The U.S. Department of Agriculture (USDA) and the Department of Health and Human Services (HHS) released a new set of u.s. dietary guidelines on Tuesday meant to inform healthy food choices and policies in the country for the next five years.
The document included guidance for infant and toddler diets for the first time ever, as well as new advice for pregnant and breastfeeding women. Despite this progress, the scientific community is raising concerns about one area where recommendations were not updated: alcohol consumption.
Scientists on the U.S. Dietary Guidelines Advisory Committee recommended that guidance for safe alcohol consumption needed to be revised from two drinks a day for men and one drink a day for women to one drink a day for both men and women, according to CNN. But the website for the new guidelines claims “there was not a preponderance of evidence in the material the committee reviewed to support specific changes, as required by law.” As a result, the USDA and DHHS maintain that “moderate consumption” of alcohol for men, which is considered safe, equals up to two drinks a day.
Representatives from the medical community maintain that such advice is misleading.
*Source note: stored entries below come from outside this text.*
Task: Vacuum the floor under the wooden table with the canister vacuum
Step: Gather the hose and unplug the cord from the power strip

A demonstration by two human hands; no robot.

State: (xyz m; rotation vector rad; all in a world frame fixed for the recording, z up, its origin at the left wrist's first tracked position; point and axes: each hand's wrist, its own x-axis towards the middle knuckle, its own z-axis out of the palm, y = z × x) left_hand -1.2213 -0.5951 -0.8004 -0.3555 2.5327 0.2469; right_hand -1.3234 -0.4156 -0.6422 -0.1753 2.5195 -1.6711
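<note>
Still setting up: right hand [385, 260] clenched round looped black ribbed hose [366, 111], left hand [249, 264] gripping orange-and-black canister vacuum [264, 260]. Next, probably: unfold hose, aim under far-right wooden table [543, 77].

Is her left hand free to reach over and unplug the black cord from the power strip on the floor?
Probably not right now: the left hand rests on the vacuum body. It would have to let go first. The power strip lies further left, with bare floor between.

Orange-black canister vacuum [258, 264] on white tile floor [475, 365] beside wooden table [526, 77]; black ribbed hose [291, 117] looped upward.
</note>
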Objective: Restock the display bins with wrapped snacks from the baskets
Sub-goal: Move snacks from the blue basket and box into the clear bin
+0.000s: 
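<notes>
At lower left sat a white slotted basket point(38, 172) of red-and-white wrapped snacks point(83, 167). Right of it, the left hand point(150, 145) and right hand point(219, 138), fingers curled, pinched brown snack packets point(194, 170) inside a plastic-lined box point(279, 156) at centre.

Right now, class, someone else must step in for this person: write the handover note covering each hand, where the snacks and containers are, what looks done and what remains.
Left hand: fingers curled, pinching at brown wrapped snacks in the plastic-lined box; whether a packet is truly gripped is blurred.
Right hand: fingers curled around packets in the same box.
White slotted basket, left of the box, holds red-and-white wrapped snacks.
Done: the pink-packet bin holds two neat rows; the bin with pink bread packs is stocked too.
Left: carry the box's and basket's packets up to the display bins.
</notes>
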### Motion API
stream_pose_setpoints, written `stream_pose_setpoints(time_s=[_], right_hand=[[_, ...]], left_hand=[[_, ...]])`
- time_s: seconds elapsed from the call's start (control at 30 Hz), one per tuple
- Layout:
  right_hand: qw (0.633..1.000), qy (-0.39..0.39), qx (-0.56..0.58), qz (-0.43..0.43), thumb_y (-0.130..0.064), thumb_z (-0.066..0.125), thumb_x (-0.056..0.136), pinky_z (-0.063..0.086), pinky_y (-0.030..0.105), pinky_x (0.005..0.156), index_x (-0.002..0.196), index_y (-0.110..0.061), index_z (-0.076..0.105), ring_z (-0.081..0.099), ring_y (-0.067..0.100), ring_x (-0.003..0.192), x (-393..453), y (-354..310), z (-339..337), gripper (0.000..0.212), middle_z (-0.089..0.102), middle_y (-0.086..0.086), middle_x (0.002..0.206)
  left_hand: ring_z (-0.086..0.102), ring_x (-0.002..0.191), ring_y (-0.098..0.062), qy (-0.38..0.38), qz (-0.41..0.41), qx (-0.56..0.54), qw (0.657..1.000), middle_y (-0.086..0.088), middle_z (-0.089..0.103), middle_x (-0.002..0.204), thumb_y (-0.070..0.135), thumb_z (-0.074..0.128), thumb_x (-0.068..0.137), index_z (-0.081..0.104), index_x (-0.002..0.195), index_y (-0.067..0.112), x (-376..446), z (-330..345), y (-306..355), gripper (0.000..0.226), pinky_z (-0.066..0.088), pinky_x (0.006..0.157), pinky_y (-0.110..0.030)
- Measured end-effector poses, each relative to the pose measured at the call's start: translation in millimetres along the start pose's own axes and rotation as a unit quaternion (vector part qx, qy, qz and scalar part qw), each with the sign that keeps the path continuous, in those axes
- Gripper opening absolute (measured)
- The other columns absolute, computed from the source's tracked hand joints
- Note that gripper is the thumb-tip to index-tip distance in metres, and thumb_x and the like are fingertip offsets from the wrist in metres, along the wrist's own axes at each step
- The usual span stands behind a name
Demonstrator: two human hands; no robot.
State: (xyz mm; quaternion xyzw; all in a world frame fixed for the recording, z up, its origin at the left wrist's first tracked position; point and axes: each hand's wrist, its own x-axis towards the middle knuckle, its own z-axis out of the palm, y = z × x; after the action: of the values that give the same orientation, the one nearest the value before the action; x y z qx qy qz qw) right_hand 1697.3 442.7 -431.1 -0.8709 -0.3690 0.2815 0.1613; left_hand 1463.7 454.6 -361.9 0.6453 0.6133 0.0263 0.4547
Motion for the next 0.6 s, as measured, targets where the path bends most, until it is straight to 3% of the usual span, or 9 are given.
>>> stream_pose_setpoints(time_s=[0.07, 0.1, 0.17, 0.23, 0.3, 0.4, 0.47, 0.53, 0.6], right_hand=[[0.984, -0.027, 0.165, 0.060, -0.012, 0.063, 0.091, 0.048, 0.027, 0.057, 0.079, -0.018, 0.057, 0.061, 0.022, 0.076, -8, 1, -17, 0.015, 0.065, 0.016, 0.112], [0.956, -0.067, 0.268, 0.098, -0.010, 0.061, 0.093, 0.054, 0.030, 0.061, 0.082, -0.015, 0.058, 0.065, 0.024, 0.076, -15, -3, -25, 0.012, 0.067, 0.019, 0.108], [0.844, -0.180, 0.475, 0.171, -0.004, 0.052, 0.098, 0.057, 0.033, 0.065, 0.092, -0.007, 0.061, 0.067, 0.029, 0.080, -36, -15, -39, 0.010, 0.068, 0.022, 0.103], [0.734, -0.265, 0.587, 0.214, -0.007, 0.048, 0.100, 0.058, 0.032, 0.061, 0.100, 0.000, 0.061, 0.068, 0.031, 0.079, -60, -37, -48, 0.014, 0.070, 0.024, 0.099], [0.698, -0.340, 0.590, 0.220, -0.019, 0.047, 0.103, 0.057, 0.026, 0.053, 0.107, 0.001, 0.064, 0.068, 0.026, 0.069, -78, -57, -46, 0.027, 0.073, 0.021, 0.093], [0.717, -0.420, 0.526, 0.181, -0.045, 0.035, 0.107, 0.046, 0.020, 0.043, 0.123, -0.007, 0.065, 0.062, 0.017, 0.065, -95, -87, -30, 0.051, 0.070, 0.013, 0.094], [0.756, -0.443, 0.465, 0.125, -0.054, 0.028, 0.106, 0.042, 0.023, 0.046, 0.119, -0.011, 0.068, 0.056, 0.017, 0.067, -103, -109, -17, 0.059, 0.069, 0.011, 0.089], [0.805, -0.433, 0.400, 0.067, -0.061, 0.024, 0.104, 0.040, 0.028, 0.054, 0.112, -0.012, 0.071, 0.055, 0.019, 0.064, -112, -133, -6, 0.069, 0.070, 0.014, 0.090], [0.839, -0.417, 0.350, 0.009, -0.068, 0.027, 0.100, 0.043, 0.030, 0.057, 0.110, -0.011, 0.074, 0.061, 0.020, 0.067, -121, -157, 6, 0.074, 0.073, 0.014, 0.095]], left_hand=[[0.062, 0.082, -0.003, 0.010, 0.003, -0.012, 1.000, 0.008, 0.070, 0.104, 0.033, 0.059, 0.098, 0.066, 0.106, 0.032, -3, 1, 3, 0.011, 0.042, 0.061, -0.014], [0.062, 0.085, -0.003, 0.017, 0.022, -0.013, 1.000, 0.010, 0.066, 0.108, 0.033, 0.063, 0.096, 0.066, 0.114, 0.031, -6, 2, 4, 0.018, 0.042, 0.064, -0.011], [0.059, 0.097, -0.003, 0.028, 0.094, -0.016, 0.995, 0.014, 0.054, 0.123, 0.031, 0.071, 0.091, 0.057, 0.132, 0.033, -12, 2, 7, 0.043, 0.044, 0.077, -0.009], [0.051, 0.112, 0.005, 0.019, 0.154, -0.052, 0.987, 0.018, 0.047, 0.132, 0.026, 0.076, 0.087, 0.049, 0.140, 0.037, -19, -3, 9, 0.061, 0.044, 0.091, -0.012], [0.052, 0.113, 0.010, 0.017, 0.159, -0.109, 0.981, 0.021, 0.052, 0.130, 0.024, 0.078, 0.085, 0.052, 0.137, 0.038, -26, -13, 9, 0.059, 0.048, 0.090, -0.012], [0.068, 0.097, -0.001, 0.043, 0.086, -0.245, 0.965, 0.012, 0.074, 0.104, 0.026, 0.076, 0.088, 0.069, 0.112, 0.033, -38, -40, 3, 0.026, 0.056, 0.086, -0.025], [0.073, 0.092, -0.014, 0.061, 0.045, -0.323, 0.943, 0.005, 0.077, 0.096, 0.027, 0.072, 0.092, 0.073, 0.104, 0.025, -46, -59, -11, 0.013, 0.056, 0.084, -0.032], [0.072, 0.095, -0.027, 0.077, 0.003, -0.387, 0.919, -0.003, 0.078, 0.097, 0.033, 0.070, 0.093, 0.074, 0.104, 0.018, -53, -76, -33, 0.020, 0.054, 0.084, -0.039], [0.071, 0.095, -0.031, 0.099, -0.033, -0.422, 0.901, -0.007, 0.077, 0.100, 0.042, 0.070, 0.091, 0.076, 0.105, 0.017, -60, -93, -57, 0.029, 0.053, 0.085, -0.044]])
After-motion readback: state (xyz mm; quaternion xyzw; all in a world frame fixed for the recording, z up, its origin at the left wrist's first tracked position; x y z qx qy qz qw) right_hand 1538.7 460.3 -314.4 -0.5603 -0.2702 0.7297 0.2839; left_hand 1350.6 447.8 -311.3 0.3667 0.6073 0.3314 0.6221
Dr. Nigel Brockton, the vice president of research for American Institute for Cancer Research, said in a statement to CNN that keeping the two-drinks-per-day guideline implies that there is a safe quantity of alcohol for men to consume daily, when in reality, there is not.
“That advice is contrary to the convincing evidence that intake of even less than one drink per day elevates the risk for several cancer types, including head and neck, esophageal, and breast cancers,” the statement reads.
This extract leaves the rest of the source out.